Task description:
Only those lines in the data below from the line containing "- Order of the" through the line containing "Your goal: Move", both included, should be restated word for word.

Records shown:

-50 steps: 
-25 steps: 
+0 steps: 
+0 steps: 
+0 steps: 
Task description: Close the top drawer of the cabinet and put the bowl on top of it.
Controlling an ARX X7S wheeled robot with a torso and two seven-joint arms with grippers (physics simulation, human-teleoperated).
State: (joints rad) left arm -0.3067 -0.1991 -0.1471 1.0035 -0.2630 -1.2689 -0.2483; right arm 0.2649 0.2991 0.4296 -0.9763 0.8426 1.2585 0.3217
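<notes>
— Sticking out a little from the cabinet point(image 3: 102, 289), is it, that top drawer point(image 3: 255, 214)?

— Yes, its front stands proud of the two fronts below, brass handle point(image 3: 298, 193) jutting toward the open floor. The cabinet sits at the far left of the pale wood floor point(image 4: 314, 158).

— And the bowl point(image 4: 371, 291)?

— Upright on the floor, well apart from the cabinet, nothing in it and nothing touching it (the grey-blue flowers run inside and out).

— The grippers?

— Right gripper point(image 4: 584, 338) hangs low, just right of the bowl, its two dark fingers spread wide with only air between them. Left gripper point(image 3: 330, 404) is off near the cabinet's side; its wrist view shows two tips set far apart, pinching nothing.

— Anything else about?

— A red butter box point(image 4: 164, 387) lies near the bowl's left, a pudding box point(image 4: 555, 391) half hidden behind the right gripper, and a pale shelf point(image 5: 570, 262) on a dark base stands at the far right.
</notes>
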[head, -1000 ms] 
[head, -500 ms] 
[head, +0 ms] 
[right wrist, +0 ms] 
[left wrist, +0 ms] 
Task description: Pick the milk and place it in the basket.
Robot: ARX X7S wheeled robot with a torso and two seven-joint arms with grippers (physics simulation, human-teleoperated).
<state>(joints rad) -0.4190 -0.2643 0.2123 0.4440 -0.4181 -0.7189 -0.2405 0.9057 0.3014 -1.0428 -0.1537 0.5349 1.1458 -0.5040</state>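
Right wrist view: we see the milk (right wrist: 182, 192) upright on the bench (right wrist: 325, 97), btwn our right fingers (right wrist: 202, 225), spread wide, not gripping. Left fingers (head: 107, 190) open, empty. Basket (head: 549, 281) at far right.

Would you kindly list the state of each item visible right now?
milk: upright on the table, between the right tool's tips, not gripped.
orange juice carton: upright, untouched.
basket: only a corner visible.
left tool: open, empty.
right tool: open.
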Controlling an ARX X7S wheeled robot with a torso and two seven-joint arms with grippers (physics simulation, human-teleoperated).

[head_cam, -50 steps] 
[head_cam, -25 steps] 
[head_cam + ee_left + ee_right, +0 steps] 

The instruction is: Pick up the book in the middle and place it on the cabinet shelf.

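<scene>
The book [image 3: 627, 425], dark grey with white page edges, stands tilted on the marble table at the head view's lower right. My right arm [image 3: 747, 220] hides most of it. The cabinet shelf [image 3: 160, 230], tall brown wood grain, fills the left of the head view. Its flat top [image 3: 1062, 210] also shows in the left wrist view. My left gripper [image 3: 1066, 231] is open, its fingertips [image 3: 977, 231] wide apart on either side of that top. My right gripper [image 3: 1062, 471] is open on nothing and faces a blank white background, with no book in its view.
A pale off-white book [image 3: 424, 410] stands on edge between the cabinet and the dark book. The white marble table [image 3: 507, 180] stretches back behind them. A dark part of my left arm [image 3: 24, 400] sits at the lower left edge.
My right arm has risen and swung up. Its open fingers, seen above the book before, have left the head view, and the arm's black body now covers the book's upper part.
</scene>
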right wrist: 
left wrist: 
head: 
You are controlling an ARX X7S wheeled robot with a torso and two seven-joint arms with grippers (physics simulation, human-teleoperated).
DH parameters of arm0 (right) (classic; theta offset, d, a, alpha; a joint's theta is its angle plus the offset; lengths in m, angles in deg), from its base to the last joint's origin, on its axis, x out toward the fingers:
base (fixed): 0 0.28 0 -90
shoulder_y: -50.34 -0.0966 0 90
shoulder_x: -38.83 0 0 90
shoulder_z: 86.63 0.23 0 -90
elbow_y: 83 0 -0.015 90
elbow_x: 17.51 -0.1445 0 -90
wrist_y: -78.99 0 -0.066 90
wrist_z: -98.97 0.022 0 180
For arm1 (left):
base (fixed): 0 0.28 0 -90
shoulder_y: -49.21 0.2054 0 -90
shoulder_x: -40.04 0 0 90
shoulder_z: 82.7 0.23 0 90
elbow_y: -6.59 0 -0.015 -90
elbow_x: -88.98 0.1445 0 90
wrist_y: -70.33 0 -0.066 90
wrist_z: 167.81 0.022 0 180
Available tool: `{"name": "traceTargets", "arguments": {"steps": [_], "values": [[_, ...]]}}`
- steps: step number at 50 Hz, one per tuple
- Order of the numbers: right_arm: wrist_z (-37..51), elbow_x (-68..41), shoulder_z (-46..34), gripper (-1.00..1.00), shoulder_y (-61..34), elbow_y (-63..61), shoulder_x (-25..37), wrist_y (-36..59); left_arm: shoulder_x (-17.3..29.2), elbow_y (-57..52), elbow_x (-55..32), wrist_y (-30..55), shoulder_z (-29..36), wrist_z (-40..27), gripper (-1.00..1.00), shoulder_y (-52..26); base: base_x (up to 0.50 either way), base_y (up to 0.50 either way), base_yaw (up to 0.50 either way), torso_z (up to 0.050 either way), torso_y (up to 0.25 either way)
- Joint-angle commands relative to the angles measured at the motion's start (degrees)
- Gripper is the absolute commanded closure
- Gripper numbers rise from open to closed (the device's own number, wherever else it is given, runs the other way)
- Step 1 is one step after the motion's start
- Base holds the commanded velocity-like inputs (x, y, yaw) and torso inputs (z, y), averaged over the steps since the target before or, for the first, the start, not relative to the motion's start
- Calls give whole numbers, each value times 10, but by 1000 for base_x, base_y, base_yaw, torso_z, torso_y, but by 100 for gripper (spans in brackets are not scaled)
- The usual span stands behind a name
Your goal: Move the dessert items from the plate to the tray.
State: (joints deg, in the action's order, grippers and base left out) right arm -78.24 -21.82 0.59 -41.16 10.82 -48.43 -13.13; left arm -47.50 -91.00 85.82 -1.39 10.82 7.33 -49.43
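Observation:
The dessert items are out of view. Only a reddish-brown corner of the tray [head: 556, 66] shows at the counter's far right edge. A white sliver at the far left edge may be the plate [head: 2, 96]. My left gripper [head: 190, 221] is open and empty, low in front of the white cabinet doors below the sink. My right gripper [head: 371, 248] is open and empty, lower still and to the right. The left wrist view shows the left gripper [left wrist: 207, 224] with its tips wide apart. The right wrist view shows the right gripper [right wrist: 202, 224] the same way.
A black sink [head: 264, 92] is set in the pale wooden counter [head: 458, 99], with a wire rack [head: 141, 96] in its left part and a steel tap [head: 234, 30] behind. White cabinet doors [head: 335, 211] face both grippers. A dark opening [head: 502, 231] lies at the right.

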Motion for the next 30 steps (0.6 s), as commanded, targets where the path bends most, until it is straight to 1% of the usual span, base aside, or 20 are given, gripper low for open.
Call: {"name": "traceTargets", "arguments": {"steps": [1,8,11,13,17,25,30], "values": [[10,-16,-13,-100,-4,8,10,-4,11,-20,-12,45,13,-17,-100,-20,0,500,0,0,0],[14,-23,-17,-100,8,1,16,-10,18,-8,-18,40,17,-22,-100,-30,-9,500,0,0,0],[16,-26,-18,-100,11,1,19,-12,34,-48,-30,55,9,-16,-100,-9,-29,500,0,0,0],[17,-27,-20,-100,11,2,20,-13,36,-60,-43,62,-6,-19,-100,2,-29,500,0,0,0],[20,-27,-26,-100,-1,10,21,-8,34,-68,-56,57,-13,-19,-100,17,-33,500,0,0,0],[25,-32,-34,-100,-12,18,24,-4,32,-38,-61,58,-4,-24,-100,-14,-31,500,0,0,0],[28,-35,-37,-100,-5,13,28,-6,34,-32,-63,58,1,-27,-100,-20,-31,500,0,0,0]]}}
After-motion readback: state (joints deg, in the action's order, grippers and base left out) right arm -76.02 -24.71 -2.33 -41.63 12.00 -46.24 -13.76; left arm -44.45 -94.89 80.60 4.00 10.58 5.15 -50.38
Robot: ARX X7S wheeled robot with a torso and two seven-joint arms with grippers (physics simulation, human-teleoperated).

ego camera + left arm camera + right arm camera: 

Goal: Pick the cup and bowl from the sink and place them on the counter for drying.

Exercise solution:
- Order of the numbers: right_arm: wrist_z (-37..51), elbow_x (-68..41), shoulder_z (-46..34), gripper (-1.00..1.00), shoulder_y (-61..34), elbow_y (-63..61), shoulder_x (-25..37), wrist_y (-36..59); left_arm: shoulder_x (-17.3..29.2), elbow_y (-57..52), elbow_x (-55..32), wrist_y (-30..55), shoulder_z (-29..36), wrist_z (-40..27), gripper (-1.00..1.00), shoulder_y (-52..26); base: base_x (up to 0.50 either way), base_y (up to 0.50 either way), base_yaw (up to 0.50 either way), torso_z (up to 0.050 either way), torso_y (up to 0.25 either way)
- Joint-angle commands relative to the angles measured at the motion's start (degrees)
- Gripper is the absolute commanded closure
- Gripper numbers rise from open to closed (the device's own number, wherever else it is given, runs the other way)
- Step 1 is one step after the motion's start
- Base holds the commanded velocity-like inputs (x, y, yaw) and torso inputs (z, y), averaged over the steps since the target before or, for the first, the start, not relative to the motion's start
- Calls give whole numbers, each value times 10, but by 1000 for base_x, base_y, base_yaw, torso_z, torso_y, but by 100 for gripper (spans in brackets are not scaled)
- The usual span stands behind a name
Your goal: Move the dessert items from the plate to the tray.

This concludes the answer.